Il y avait, chez ceux qui entreprenaient de réaliser ce « Plan », un extraordinaire esprit de patience. Car la réussite de celui-ci ne saurait être accompli que grâce à de bien longues périodes d’années.
« Le communisme soviétique a été l’œuvre de très hautes sociétés secrètes. Est-ce à dire que ce régime politique constitue leur objectif dernier, l’état définitif dans lequel elles abandonneraient le monde, comme si elles bornaient là leur ambition ? Certainement pas. Malgré la menace de le voir se retourner contre elles, elles ne voient en lui qu’un instrument de désorganisation du vieux monde, et de l’Occident en particulier, pour organiser sur ses ruines leur gouvernement mondial. » (P. Virion)
Les pays se sont ruinés sans s’en apercevoir. Comme personne n’apporte de solution miracle (c’est impossible au niveau actuel du Plan), les hommes qui sont au pouvoir visible tentent de créer l’illusion que tout va bien. C’est la raison pour laquelle tout a été fait pour corrompre la classe politicienne. Et les peuples continuent de flatter, pour le temps qui leur reste, ceux qui donnent l’impression d’écarter d’eux toutes les calamités. Inutile de vous dire que cette espérance est et sera trompée. Tous les accords de paix dont vous avez entendu parler depuis la « guerre du Golfe », tous les évènements de Russie faisant croire à une nouvelle ère où le Communisme serait renvoyé au cimetière sont des « composantes » du Plan. Pensez-vous réellement que cette « Organisation » qui a financé Lénine, qui a donné la moitié du monde à Staline avec la complicité des dirigeants de l’époque accepterait de tout arrêter alors qu’elle est si proche du but ? Croyez-vous sérieusement que tous les montages secrets qui ont permis au Socialisme d’être planétaire vont s’arrêter là ?

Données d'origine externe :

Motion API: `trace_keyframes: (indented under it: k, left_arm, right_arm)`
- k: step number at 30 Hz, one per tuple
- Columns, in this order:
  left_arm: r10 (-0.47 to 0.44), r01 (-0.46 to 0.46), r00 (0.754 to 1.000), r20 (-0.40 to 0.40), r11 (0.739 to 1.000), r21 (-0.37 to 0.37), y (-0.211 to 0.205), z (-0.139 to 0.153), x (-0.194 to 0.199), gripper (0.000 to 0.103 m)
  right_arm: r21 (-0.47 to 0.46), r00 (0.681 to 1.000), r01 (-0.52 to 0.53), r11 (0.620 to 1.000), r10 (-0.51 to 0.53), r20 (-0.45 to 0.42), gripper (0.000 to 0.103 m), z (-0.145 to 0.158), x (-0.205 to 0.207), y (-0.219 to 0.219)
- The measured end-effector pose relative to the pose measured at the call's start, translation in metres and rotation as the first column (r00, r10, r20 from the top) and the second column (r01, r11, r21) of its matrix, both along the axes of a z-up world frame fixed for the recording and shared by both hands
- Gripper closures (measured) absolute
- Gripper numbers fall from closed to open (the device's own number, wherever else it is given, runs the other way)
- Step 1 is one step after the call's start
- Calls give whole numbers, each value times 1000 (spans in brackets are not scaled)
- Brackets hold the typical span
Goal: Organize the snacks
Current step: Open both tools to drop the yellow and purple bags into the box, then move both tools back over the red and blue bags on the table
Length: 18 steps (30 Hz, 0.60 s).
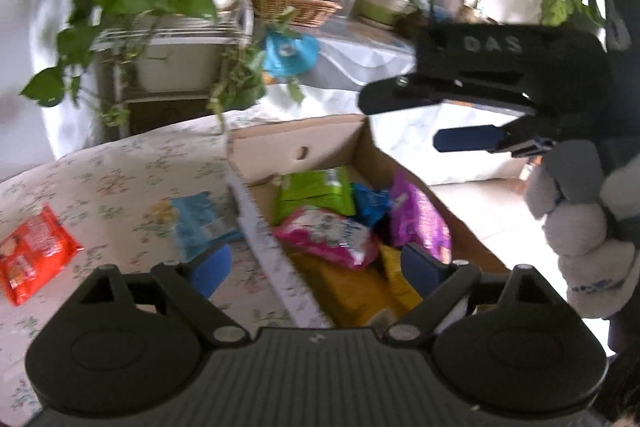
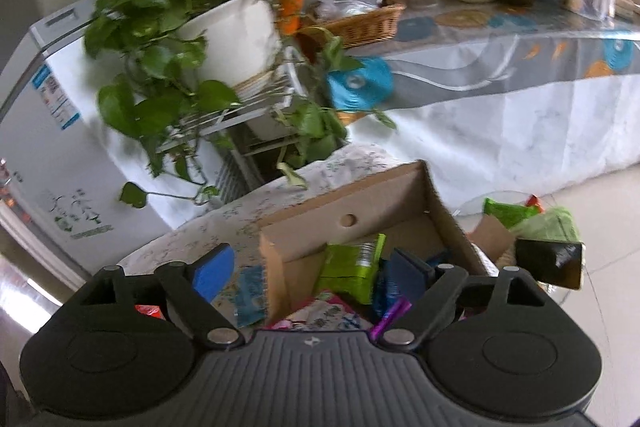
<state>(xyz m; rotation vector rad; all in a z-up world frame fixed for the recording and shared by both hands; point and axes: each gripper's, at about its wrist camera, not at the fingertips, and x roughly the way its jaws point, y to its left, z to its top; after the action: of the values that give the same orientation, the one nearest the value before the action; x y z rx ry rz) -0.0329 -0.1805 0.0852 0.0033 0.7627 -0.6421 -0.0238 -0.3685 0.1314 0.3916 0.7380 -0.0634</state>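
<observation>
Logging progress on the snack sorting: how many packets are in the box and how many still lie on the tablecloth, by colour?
In the cardboard box:
green packet: 1
pink packet: 1
purple packet: 1
blue packet: 1
yellow packet: 1
On the tablecloth:
red packet: 1
light-blue packet: 1
Total: 7

Print on every snack packet in the cardboard box (image 1: 304, 151) is motion-blurred and unreadable, as is the print on the red packet (image 1: 34, 255) on the floral cloth. In the right wrist view, the gripper body hides the near part of the box, covers most of the pink packet (image 2: 328, 319), and leaves only a sliver of the purple packet (image 2: 390, 317) visible. The gloved hand (image 1: 588, 247) is cut off by the frame edge.
</observation>
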Motion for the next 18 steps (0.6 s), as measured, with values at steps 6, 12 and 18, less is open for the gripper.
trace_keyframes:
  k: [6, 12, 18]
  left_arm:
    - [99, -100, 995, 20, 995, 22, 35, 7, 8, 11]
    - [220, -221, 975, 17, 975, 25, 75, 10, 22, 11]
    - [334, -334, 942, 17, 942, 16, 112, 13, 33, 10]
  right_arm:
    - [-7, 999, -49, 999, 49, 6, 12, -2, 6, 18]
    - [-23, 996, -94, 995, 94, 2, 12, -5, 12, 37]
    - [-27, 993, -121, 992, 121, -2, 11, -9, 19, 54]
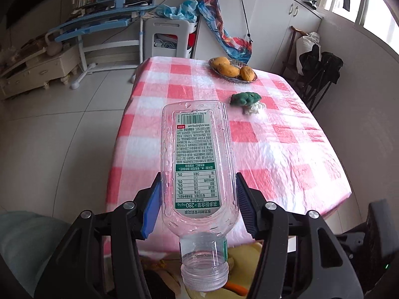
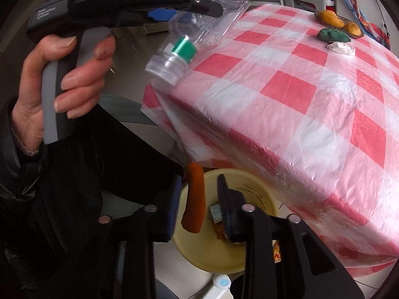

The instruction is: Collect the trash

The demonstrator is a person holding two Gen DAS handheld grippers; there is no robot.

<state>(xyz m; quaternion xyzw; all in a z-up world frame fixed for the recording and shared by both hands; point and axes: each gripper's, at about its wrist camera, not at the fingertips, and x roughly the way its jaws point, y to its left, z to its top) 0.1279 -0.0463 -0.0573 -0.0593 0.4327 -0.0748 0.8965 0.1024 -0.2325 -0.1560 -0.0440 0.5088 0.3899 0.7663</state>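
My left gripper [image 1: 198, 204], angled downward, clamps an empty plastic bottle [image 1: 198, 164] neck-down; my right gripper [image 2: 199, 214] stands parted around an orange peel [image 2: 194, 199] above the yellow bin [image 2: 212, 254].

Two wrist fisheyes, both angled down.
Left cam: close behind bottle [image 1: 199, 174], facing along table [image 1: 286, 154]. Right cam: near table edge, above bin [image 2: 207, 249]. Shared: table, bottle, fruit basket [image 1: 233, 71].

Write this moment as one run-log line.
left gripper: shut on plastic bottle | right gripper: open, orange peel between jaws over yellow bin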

Comprenez que le Communisme ne sera réellement mort que le jour où son « père nourricier », à savoir le Capitalisme ultra libéral de la Haute Finance, ne sera, lui-même, plus de ce monde !
Avec la grande duperie de la « Perestroïka » (Restructuration) et l’imposture de la « Glasnost » (Transparence), nous assistons depuis quelques temps au « Glissement » mondial (Européen pour commencer) vers une Deuxième « Révolution d’Octobre ».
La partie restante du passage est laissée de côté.